But we decided to turn it down and stay in KC. Why? I wanted to stick with my fencing. Yes, my primary reason....which flipped out my dearest friend who lives in Norway.

A seemingly strange decision. Yep. No doubt. I've wondered myself on occasion.

I could be in Europe, I could be teaching, I could be trying to get myself killed in a Muslim Country..... I could be living and walking out of my strength.

But, no. I chose to follow something that was niggling in my heart.... I wanted to fence. I had never done a sport "officially" before. (I don't think street ball with the boys in my neighborhood growing up counts). I liked the people at the club. But I was choosing to walk in my weakness.

And what on earth is the benefit of choosing weakness???

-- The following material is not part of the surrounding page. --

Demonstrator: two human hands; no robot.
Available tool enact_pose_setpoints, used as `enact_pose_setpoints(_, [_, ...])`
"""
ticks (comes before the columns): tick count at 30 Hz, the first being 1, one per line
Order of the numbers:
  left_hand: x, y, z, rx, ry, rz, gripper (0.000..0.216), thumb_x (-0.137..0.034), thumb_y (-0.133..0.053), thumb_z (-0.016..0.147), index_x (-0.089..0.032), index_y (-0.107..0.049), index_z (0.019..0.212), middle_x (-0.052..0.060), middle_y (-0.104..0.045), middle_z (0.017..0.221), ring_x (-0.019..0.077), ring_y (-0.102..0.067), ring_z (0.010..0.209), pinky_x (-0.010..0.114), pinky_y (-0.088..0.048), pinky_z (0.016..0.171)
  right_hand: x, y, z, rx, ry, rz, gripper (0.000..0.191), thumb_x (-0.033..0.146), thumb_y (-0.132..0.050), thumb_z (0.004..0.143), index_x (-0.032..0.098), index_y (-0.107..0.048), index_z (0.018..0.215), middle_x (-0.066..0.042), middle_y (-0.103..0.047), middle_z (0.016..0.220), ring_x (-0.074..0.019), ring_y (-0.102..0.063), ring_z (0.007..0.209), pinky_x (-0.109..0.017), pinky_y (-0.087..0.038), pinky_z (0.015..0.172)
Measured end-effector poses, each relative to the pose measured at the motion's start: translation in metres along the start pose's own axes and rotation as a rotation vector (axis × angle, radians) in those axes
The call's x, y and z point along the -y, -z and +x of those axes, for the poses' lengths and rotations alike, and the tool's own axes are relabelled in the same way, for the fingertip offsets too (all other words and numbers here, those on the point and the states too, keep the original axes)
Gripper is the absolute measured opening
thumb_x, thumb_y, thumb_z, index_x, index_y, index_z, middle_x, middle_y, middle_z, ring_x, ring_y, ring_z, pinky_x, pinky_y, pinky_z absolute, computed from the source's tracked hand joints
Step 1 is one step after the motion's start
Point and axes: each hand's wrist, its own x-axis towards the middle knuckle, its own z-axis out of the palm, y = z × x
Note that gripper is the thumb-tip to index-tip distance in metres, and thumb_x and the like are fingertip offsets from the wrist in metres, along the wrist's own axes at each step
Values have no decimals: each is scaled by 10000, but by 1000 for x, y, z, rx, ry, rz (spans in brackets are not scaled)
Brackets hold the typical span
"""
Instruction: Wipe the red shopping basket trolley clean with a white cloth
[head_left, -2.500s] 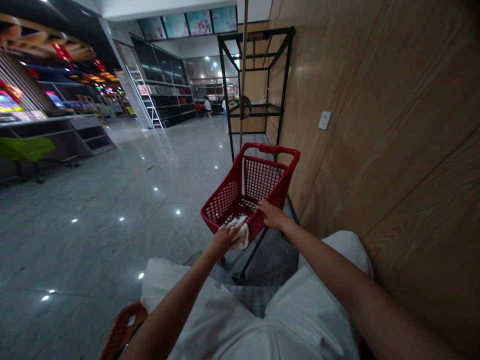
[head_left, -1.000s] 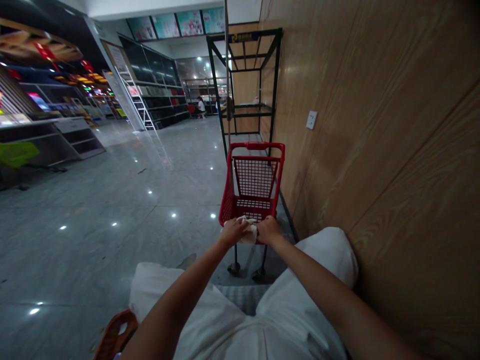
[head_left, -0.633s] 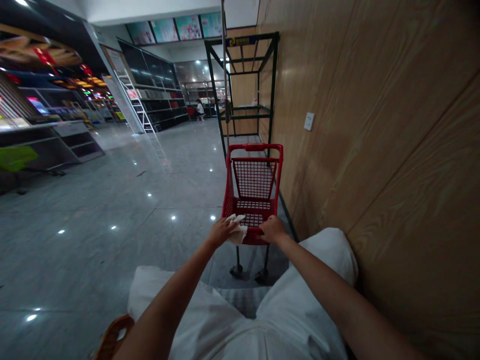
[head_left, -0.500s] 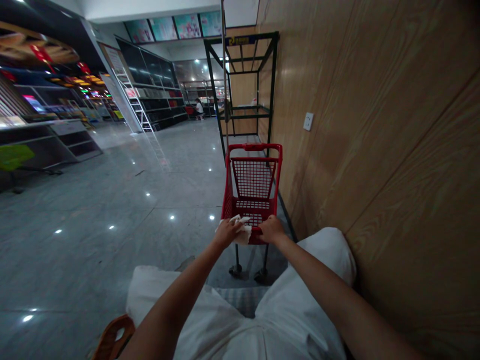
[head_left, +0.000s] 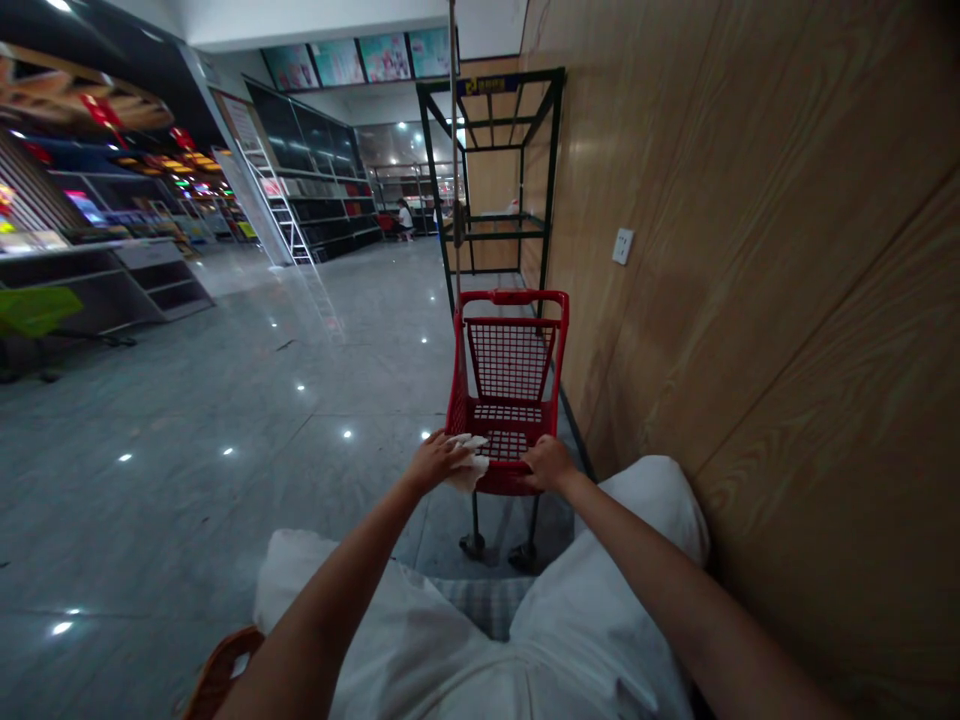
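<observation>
A small red shopping cart [head_left: 507, 362] with a grid basket stands upright right in front of my knees. My left hand [head_left: 436, 460] is closed on a crumpled white cloth or tissue [head_left: 469, 472], pressed against the near left corner of the basket rim. At the near right corner, my right hand [head_left: 550, 463] grips the cart's rim, thumb over the edge. The cart's black wheels [head_left: 523, 556] rest on the floor.
A wood-panelled wall [head_left: 750, 250] with a socket [head_left: 622, 246] runs close along my right. Behind the cart stands a dark metal rack [head_left: 551, 150] with a pole [head_left: 455, 150]. A green cart [head_left: 37, 310] is at the left; a person [head_left: 406, 220] sits far back.
My left hand has slid left along the near rim with the white cloth, to the corner. The right hand keeps its grip on the rim. The view has shifted slightly.
</observation>
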Motion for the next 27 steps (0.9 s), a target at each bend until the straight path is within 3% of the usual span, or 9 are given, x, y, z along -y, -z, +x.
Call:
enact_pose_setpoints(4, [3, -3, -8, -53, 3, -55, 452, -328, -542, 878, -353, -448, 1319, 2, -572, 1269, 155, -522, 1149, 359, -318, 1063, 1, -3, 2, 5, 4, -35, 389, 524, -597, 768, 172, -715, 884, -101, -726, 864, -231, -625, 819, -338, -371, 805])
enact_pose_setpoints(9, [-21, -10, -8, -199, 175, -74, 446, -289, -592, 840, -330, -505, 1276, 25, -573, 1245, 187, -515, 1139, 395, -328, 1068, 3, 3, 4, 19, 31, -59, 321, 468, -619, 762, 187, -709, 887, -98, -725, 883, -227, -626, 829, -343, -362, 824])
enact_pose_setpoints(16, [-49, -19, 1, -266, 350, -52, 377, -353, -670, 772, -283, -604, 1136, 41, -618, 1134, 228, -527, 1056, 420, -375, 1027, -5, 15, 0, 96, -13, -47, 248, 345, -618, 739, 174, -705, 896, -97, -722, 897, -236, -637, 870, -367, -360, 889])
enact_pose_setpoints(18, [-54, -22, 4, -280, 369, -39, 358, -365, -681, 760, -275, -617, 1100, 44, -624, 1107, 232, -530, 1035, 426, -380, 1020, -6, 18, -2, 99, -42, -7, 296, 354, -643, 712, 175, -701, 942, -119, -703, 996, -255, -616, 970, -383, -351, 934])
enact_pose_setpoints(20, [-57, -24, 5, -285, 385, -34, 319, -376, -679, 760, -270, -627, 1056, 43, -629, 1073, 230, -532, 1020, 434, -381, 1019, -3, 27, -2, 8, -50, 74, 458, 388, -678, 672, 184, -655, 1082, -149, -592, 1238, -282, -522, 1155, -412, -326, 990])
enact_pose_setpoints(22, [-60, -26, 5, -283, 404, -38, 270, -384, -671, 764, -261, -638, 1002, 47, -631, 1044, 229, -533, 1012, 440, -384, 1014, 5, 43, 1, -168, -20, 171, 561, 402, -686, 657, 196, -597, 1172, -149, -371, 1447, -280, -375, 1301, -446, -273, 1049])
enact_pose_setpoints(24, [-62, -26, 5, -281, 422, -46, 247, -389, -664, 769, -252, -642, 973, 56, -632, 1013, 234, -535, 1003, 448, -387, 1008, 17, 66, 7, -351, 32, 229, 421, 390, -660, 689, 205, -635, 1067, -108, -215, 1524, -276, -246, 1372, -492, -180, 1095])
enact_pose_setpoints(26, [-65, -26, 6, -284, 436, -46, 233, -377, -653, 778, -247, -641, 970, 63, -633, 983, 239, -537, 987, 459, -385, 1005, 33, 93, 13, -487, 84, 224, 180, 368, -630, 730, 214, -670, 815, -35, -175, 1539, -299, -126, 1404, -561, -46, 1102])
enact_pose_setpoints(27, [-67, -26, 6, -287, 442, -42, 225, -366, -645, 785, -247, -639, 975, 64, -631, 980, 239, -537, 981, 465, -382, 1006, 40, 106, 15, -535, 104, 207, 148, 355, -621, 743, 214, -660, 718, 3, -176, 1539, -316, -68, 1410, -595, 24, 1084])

This does not come easily to me. It frustrates me. It is really hard for me at times to keep plugging along. So it has given me the chance to hang in there, to learn patience and endurance.

All sorts of things have risen up in my heart over the past 5 months that I needed to deal with and/or heal from. Choosing weakness has gained me renewal of heart.

I have learned much from Kelly and Mike and Jason, as well as others at the Center. I have had to be teachable. I have had to admit that I don't understand things. I have had to admit that I needed information repeated. It's been hard. Choosing weakness has gained me growth.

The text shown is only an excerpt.